■ **Task instructions**
Repeat back the listing below, word for word and in full.

■ **Supplied material**
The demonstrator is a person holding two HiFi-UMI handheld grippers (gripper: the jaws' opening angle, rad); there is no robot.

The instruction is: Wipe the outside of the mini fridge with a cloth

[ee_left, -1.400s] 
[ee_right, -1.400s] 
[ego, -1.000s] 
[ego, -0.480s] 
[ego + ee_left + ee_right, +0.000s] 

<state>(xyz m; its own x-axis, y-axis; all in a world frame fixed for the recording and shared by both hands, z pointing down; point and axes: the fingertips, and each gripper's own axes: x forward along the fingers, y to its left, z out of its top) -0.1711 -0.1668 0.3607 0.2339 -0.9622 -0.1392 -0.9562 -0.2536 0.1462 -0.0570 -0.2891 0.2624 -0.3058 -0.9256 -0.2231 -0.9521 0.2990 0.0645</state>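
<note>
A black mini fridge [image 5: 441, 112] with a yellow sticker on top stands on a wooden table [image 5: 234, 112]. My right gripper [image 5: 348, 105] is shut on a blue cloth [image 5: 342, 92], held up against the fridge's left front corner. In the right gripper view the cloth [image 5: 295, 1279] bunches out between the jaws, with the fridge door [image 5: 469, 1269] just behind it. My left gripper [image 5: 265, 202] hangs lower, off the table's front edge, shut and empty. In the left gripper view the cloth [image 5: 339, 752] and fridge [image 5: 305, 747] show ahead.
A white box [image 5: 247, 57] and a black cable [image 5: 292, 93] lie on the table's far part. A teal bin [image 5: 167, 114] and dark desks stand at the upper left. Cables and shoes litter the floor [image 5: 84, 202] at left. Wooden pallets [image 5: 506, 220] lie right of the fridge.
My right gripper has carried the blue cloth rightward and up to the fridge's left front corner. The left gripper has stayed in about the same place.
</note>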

■ **Output for this exercise**
The demonstrator is a person holding two HiFi-UMI handheld grippers (gripper: the jaws' opening angle, rad); there is no robot.

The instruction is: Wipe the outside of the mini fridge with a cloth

[ee_left, -1.400s] 
[ee_right, -1.400s] 
[ego, -1.000s] 
[ego, -0.480s] 
[ego + ee_left + ee_right, +0.000s] 

<state>(xyz m; its own x-axis, y-axis; all in a world frame fixed for the recording and shared by both hands, z pointing down; point and axes: the fingertips, and each gripper's own axes: x forward along the fingers, y to its left, z out of its top) -0.1711 -0.1668 0.3607 0.2339 -0.9622 -0.1392 -0.9562 -0.2536 0.1462 -0.0570 -0.2891 0.2624 -0.3058 -0.9256 -0.2231 -0.9521 0.2990 0.0645</state>
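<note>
A black mini fridge [image 5: 441, 112] with a yellow sticker on top stands on a wooden table [image 5: 234, 112]. My right gripper [image 5: 348, 105] is shut on a blue cloth [image 5: 342, 92], held up against the fridge's left front corner. In the right gripper view the cloth [image 5: 295, 1279] bunches out between the jaws, with the fridge door [image 5: 469, 1269] just behind it. My left gripper [image 5: 265, 202] hangs lower, off the table's front edge, shut and empty. In the left gripper view the cloth [image 5: 339, 752] and fridge [image 5: 305, 747] show ahead.
A white box [image 5: 247, 57] and a black cable [image 5: 292, 93] lie on the table's far part. A teal bin [image 5: 167, 114] and dark desks stand at the upper left. Cables and shoes litter the floor [image 5: 84, 202] at left. Wooden pallets [image 5: 506, 220] lie right of the fridge.
My right gripper has carried the blue cloth rightward and up to the fridge's left front corner. The left gripper has stayed in about the same place.
</note>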

This exercise is now finished.